"Learning Python with You Hand in Hand" 32-File Reading

In the last article "Learning Python with You Hand in Hand" 31-File Opening , we learned how to open a file. Today we continue to study file operations, and will focus on explaining several file reading methods.

Let me say one more thing here. When we learn more advanced file manipulation methods in the future, we may use more commands like pandsa.read_csv to read files. However, it is also very important to understand the basic principles of python processing files, which is what this article will introduce.

There are many ways to read files in Python, let's introduce them one by one below.

1. Read the entire file

In the previous article, we saw that the open() function returns only an iterator. At this time, we need the read() method to read the file. The method used is the same as the various methods we used before. Just add "." and the method name after the object, and then we can read the entire file.

In [1]: path = 'lesson/text/contents.txt'
        file_object = open(path, encoding = 'utf-8').read()
        print(file_object)
Out[1]: 《手把手陪您学Python》1——为什么要学Python?
        《手把手陪您学Python》2——Python的安装 
        《手把手陪您学Python》3——PyCharm的安装和配置 
        《手把手陪您学Python》4——Hello World!
        《手把手陪您学Python》5——Jupyter Notebook 
        《手把手陪您学Python》6——字符串的标识 
        《手把手陪您学Python》7——字符串的索引 
        《手把手陪您学Python》8——字符串的切片 
        《手把手陪您学Python》9——字符串的运算 
        《手把手陪您学Python》10——字符串的函数
         

After the opened target file is read by the read() method, the desired effect can be printed out.

Although this output result looks no different from the original file, it is actually a bit different, that is, there is an extra blank line at the end of the output result.

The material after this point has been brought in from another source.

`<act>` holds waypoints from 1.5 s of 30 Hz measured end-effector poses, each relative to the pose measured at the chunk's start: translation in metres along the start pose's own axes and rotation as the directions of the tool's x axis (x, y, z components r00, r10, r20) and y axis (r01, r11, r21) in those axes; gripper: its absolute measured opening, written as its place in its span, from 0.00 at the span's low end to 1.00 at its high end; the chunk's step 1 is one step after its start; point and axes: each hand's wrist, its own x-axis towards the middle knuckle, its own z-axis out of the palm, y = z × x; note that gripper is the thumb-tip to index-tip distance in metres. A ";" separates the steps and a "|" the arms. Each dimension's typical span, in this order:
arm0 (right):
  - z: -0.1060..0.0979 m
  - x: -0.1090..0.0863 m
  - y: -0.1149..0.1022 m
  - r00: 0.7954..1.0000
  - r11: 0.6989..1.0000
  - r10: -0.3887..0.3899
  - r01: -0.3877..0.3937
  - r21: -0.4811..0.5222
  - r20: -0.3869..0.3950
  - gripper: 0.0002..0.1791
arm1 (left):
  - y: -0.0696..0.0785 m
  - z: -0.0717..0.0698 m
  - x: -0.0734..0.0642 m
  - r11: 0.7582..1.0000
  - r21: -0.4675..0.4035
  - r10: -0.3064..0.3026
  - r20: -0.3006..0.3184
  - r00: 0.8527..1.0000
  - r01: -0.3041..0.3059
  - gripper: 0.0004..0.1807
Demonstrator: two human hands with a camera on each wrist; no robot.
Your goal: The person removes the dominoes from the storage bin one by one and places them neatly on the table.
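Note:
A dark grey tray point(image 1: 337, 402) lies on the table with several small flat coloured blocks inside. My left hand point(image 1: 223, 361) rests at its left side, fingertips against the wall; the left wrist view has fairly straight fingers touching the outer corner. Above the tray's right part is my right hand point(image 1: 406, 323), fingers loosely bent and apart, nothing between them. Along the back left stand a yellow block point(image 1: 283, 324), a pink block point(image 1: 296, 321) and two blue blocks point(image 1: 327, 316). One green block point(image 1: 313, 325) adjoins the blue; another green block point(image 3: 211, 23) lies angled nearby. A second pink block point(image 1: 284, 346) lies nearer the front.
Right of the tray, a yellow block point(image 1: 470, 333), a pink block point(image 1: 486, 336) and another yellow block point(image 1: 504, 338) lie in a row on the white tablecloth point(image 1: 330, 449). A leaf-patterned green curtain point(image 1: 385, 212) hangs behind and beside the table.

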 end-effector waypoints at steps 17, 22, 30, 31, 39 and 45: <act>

Why is there an extra blank line? Because in our target file, there is a newline after the last line of text, read() will automatically return an empty string when it reaches the end of the file, and the newline plus this empty string will be a blank line when displayed. To delete this extra blank line, one way is to avoid the final line break when making the target file, and the other can use the string.rstrip(str) method we learned before-to intercept the string The specified character on the right (end) (str is a space by default).

If you modify the program again in this way, you can get a result that is completely consistent with the content of the target file.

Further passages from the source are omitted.